▸ **Data segment**
--- --- ---

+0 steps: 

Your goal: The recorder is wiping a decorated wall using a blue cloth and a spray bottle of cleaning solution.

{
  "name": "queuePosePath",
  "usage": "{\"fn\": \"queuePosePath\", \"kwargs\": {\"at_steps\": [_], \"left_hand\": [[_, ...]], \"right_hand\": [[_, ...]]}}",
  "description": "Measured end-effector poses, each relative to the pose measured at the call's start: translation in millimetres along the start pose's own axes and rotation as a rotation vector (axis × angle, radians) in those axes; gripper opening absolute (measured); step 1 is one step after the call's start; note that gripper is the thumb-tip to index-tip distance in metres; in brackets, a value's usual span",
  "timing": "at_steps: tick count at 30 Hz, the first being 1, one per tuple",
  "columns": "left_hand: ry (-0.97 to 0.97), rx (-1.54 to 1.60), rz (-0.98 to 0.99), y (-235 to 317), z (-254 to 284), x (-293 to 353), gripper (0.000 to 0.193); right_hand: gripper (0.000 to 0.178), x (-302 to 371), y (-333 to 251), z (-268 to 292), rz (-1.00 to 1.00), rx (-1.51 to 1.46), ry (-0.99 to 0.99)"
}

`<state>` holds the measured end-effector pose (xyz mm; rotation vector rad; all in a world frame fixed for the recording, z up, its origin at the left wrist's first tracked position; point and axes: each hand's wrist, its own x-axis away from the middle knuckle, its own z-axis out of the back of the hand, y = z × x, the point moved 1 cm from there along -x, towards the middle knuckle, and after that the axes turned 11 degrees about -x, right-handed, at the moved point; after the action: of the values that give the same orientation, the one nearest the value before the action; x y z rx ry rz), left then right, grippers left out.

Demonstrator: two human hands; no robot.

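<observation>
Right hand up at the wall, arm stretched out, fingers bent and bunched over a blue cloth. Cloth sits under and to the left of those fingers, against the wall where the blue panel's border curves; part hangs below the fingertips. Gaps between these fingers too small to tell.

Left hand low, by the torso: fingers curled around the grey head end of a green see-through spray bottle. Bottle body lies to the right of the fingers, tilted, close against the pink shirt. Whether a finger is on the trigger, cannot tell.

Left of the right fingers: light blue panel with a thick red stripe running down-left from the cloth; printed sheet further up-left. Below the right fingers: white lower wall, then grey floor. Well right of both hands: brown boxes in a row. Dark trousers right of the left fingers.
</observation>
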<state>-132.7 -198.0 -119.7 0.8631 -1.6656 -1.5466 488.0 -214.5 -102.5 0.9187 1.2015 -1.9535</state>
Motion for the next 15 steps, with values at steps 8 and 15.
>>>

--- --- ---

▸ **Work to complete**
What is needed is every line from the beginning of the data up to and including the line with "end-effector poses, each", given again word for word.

▸ **Worked solution**
+0 steps: 

Your goal: The recorder is wiping a decorated wall using a blue cloth and a spray bottle of cleaning solution.

{
  "name": "queuePosePath",
  "usage": "{\"fn\": \"queuePosePath\", \"kwargs\": {\"at_steps\": [_], \"left_hand\": [[_, ...]], \"right_hand\": [[_, ...]]}}",
  "description": "Measured end-effector poses, each relative to the pose measured at the call's start: translation in millimetres along the start pose's own axes and rotation as a rotation vector (axis × angle, radians) in those axes; gripper opening absolute (measured); step 1 is one step after the call's start; note that gripper is the thumb-tip to index-tip distance in metres; in brackets, a value's usual span",

Nothing further is required of the output.